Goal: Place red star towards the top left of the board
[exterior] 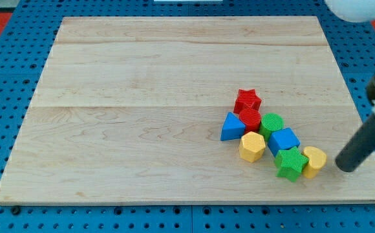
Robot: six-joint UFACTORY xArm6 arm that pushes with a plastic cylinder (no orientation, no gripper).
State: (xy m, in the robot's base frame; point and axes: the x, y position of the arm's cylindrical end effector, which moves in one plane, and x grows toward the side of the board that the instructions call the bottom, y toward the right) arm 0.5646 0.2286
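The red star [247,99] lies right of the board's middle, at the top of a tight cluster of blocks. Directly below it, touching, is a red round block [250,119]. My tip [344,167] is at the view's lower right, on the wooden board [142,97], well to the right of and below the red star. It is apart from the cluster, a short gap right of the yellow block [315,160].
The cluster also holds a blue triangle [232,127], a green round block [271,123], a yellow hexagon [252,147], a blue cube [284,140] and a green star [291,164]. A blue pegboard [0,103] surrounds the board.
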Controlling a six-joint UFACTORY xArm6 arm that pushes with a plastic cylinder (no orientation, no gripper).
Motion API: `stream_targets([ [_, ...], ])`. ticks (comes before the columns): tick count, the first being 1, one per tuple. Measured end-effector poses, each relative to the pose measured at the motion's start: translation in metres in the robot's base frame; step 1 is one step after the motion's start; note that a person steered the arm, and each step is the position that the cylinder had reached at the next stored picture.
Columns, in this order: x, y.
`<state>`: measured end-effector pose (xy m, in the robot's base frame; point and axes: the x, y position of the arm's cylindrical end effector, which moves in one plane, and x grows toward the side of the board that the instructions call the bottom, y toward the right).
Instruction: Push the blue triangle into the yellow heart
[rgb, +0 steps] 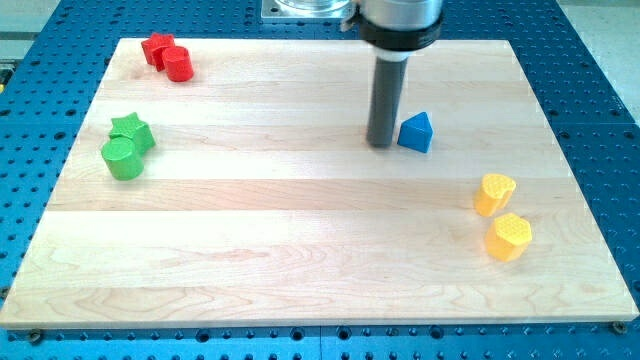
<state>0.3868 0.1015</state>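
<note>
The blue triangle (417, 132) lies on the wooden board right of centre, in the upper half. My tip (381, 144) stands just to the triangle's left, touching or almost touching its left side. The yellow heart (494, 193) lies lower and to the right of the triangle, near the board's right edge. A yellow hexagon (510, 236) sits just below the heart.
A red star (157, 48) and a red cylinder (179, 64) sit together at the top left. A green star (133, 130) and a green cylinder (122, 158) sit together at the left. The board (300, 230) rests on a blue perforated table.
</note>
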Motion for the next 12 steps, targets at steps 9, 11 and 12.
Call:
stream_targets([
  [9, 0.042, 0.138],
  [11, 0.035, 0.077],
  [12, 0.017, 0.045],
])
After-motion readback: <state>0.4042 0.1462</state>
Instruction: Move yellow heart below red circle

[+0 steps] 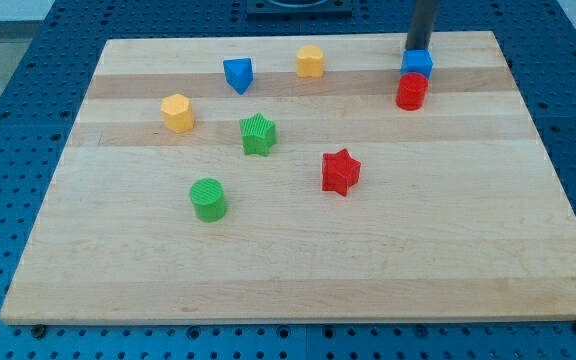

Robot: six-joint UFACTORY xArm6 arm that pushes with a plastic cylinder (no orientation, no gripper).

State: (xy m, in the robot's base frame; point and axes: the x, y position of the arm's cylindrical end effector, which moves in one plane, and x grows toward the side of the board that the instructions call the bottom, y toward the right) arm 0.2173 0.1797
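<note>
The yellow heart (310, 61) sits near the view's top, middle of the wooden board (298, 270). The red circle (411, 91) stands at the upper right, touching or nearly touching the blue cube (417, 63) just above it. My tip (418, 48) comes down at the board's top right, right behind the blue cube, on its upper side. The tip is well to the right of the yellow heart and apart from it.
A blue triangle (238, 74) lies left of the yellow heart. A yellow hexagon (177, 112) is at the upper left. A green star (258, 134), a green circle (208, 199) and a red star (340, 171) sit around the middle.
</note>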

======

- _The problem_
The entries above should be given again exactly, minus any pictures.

- _Response below_
Goal: Place red star towards the top left of the board
[exterior] 
Robot: six-joint UFACTORY xArm6 arm that pushes with a plastic cylinder (no orientation, no gripper).
State: (xy m, in the robot's base frame; point and axes: the x, y position of the arm's cylindrical end effector, which moves in one plane, and x grows toward the side of the board that the instructions call the bottom, y toward the right) arm 0.5646 0.2286
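The red star [247,99] lies right of the board's middle, at the top of a tight cluster of blocks. Directly below it, touching, is a red round block [250,119]. My tip [344,167] is at the view's lower right, on the wooden board [142,97], well to the right of and below the red star. It is apart from the cluster, a short gap right of the yellow block [315,160].
The cluster also holds a blue triangle [232,127], a green round block [271,123], a yellow hexagon [252,147], a blue cube [284,140] and a green star [291,164]. A blue pegboard [0,103] surrounds the board.
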Controlling a six-joint UFACTORY xArm6 arm that pushes with a plastic cylinder (no orientation, no gripper).
Motion API: `stream_targets([ [_, ...], ])`. ticks (comes before the columns): tick count, the first being 1, one per tuple. Measured end-effector poses, each relative to the pose measured at the motion's start: translation in metres in the robot's base frame; step 1 is one step after the motion's start; note that a person steered the arm, and each step is the position that the cylinder had reached at the next stored picture.
Columns, in this order: x, y.
`<state>`: measured end-effector pose (xy m, in the robot's base frame; point and axes: the x, y position of the arm's cylindrical end effector, which moves in one plane, and x grows toward the side of the board that the instructions call the bottom, y toward the right).
Instruction: Push the blue triangle into the yellow heart
[rgb, +0 steps] 
<state>0.3868 0.1015</state>
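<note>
The blue triangle (417, 132) lies on the wooden board right of centre, in the upper half. My tip (381, 144) stands just to the triangle's left, touching or almost touching its left side. The yellow heart (494, 193) lies lower and to the right of the triangle, near the board's right edge. A yellow hexagon (510, 236) sits just below the heart.
A red star (157, 48) and a red cylinder (179, 64) sit together at the top left. A green star (133, 130) and a green cylinder (122, 158) sit together at the left. The board (300, 230) rests on a blue perforated table.
</note>
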Motion for the next 12 steps, targets at steps 9, 11 and 12.
Call:
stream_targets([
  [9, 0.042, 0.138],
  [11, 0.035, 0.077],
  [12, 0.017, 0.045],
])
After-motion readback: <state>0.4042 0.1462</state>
Instruction: Move yellow heart below red circle

[+0 steps] 

Robot: six-joint UFACTORY xArm6 arm that pushes with a plastic cylinder (no orientation, no gripper).

State: (xy m, in the robot's base frame; point and axes: the x, y position of the arm's cylindrical end effector, which moves in one plane, and x grows toward the side of the board that the instructions call the bottom, y toward the right) arm 0.2173 0.1797
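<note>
The yellow heart (310, 61) sits near the view's top, middle of the wooden board (298, 270). The red circle (411, 91) stands at the upper right, touching or nearly touching the blue cube (417, 63) just above it. My tip (418, 48) comes down at the board's top right, right behind the blue cube, on its upper side. The tip is well to the right of the yellow heart and apart from it.
A blue triangle (238, 74) lies left of the yellow heart. A yellow hexagon (177, 112) is at the upper left. A green star (258, 134), a green circle (208, 199) and a red star (340, 171) sit around the middle.
</note>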

The response to this exercise is complete.